Bearing in mind our EDs process 200,000 patients per year in 1 English city.. think of the inefficiencies in this aspect of healthcare alone..! http://frectal.com/book/healthcare-an-introduction/healthcare-challenges-at-the-frontline/
Secondly, just as there is a natural balance between the complex and the complicated, the art and the science in medicine, there is a balance to seek in narrative versus structure in the patient record.
I cite 3 patients to illustrate
a) rr40, hr 130, GCS 12, ph 7.1, Glu 35
b) lady who after argument with neighbour about their fence, took an overdose of 20 paracetamol 8 hours ago
c) patient who was so desperately frustrated with work that he squashed a sandwich into his face
No specific patients , but the 3 illustrate the mix we see in healthcare
a) Diabetic Ketoacidosis (assume could be understood by some of you from the numbers)
b) Mix of mental health and medical management dilemmas
c) mental health issues
They illustrate the range from
a) easy to structure
b) mix of narrative & structure
c) all the value is in the narrative, ie nothing could be/should be structured.
Toms point abou the fractal nature of information is also key.
I'd suggest that archetypes could/should start with the minimum of structure+ allow room for narrative routinely.
In any event the only way to prove the right mix is iterative learning from exposure at the frontline..
A good approach.
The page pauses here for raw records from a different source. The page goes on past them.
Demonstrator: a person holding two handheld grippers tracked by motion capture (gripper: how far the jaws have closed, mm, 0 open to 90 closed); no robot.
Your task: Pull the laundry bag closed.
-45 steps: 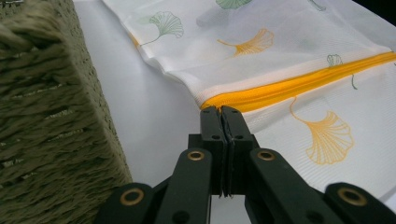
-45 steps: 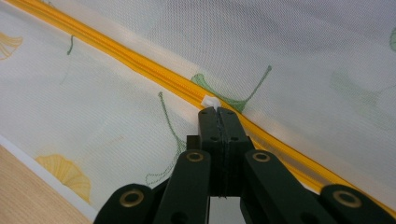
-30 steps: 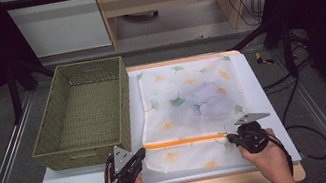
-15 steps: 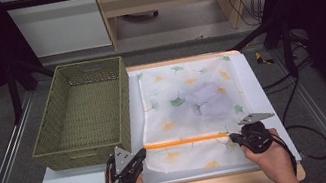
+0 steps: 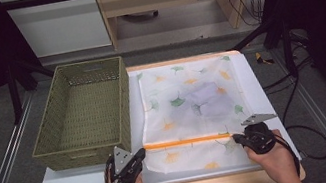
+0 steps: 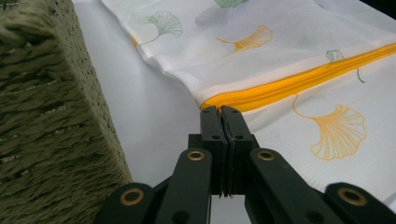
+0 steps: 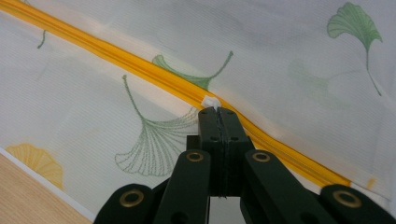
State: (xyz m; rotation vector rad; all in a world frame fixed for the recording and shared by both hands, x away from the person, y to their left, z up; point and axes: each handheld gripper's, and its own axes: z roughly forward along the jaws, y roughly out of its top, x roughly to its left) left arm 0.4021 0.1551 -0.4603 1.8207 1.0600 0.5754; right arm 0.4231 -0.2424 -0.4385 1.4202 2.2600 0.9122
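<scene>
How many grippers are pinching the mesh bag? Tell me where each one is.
2. The left gripper is shut at the left end of the bag's orange zipper; the right gripper is shut at its right end on the mesh bag.

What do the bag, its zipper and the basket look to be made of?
Bag: thin, matte white mesh fabric, probably synthetic; a fine ribbed weave shows, printed with ginkgo leaves, and something inside shows through. Zipper: orange, seemingly woven tape with plastic teeth, though the teeth are too fine to tell. Basket: olive-green woven cord, maybe paper rope or seagrass; twisted strands show in the left gripper view.
</scene>
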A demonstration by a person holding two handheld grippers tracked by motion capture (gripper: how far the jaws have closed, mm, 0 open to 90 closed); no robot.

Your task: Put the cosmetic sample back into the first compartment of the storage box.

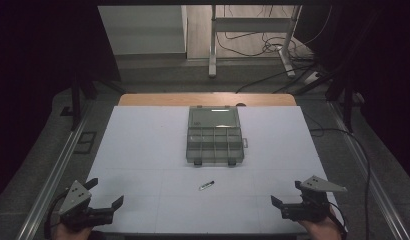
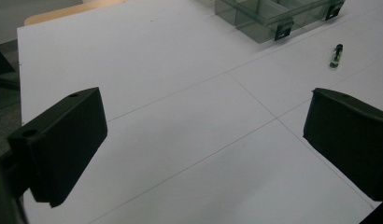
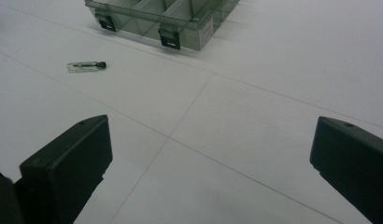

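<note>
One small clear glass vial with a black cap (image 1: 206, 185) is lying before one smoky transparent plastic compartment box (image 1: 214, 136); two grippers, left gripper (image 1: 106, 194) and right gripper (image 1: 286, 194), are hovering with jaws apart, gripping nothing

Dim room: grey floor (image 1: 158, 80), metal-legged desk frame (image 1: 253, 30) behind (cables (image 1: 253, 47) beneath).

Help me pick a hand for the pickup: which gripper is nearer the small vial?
Right, slightly. The vial lies between them; right gripper is at its right, left gripper farther off at its left.
</note>
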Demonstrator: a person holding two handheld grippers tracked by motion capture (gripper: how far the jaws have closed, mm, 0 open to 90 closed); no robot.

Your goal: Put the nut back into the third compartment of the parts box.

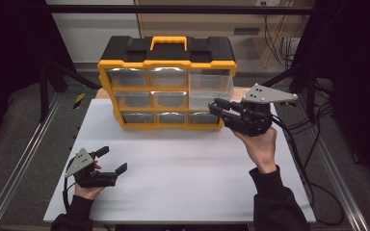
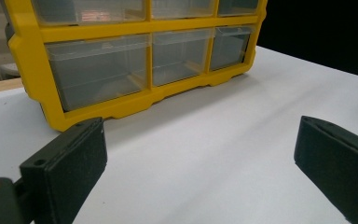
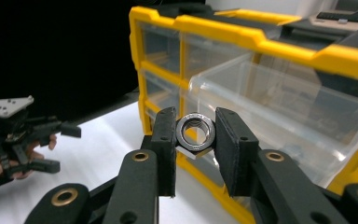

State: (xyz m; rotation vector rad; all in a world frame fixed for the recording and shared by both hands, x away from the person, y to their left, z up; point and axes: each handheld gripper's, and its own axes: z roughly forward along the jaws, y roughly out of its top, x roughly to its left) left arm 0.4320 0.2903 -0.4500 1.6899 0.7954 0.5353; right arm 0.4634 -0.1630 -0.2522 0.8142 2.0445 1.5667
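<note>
Slippage is the main risk: the steel hex nut (image 3: 195, 132) is pinched only by its flats in the right tool (image 3: 195, 140), at 3 o'clock of the organizer (image 1: 166, 86) near the pulled-out clear drawer (image 3: 289, 112), while the left tool (image 1: 110, 160) is held open, empty.

Right gripper (image 1: 215, 108) raised at the yellow organizer's (image 1: 167, 65) pulled-out clear drawer (image 1: 212, 86); left gripper (image 1: 112, 160) low on white table (image 1: 183, 163).
</note>
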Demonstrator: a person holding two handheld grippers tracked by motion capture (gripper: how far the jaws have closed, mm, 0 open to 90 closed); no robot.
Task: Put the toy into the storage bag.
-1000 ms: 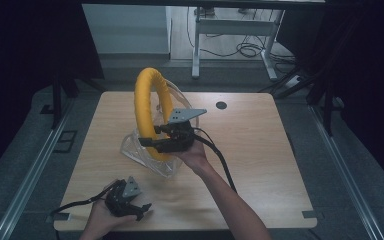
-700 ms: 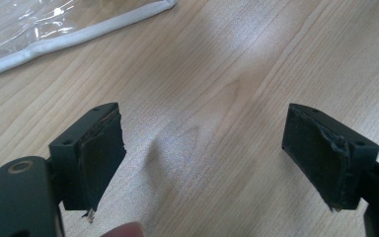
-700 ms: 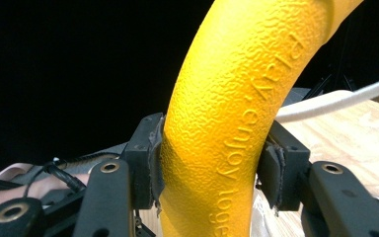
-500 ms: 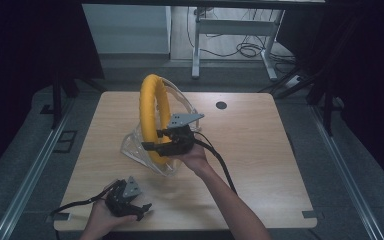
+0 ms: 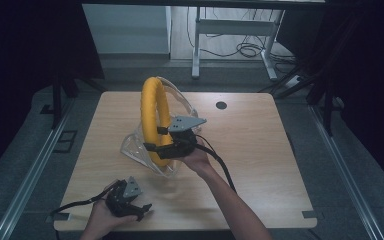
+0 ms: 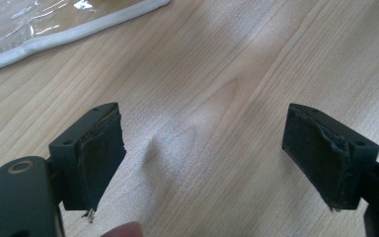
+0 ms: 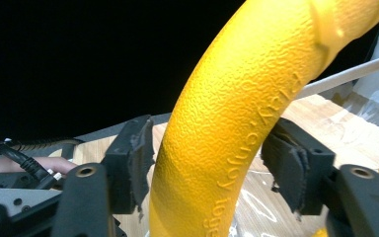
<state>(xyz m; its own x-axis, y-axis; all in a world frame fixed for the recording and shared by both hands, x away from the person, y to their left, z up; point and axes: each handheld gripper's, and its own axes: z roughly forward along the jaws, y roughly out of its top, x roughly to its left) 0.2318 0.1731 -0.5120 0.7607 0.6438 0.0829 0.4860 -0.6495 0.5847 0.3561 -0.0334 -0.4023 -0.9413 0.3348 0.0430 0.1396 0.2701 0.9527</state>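
Observation:
A thick yellow ring (image 5: pixel 152 112) stands upright at the table's middle, its lower part inside a crumpled clear plastic bag (image 5: pixel 132 147). My right gripper (image 5: pixel 156 142) comes in from the right, its jaws closed on either side of the ring's lower arc. In the right gripper view both pads press the textured yellow ring (image 7: pixel 237 113), which bears embossed letters. My left gripper (image 5: pixel 127 200) rests open near the table's front left edge with nothing between its jaws (image 6: pixel 202 143). The bag's white zip edge (image 6: pixel 79 32) lies beyond it.
A small black round hole (image 5: pixel 221 105) sits in the wooden table (image 5: pixel 260 150) at the back right. A black cable (image 5: pixel 222 167) trails from the right gripper along the forearm. Beyond the table stand desk legs and floor cables (image 5: pixel 250 47). Metal rails (image 5: pixel 27 180) run down both sides.
The right gripper and the yellow ring have shifted slightly toward the person and a little lower. The left gripper has stayed put.

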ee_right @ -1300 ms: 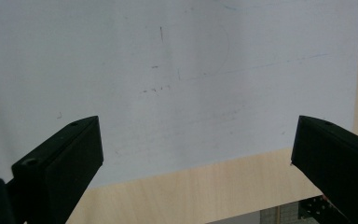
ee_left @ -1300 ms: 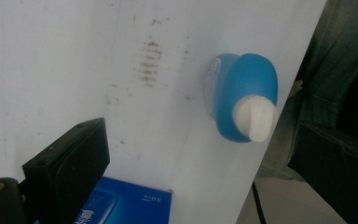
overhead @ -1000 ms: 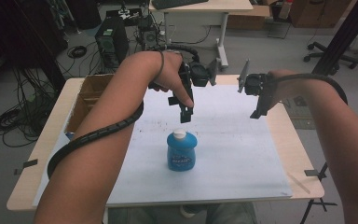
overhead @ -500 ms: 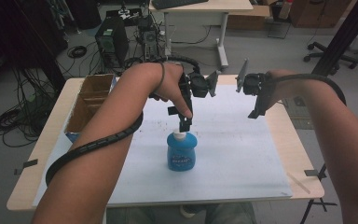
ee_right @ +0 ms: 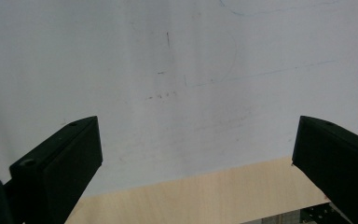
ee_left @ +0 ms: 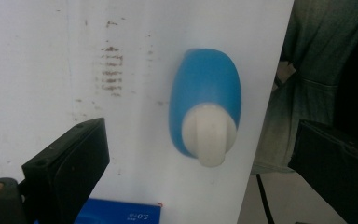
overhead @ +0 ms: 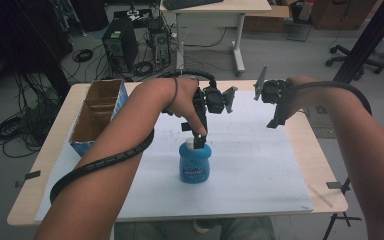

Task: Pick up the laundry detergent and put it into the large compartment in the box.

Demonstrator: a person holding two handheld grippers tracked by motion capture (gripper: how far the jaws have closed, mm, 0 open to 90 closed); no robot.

Very practical. I am all with you. I could also add,
when looking at the narrative in the user interface perspective, that
a user interface could react to specific terms when they are put in by
the user. Some of these particular terms could be able to quantify or
otherwise structured, and the user interface could present a way for
that. I have seen this method in some demonstrations of GUIs. Like
when you write 'body temperature', the user interface would react and
ask for a number to store in the EHR and than continue to record the
narrative. One demonstration actually had small context sensitive drop
down menues generated on the actual context sensitive word within the
text input field.
I think this is a beatiful way of moving narratives to structure, as
far as it is at all possible. So in conclusion, the user would start
by 'clicking the structured data' as far as we can foresee it and then
writing the narrative down but with a context sensitive user interface
which would structure whatever is possible, as far as possible. As
time goes by, the user might fancy the structure even to begin with,
be more engaged in structuring what is on the user's mind to get more
overview of the care process step by step. The structure will ask for
'order sets', 'clinical pathways', 'standardized care plans' and other
names of structured artefacts. With the means of archetypes, I
believe.
We are in my team at the moment looking a lot at the feedback from
structured and not so structured data, as both are clues to medical
knowledge artefacts and health care plans, which in the next step will
affect the reuqest for further structured input and facilitate the
overview of both patient data as in conditions and previuos
treatments, and connecting this to known ways of medical treatments.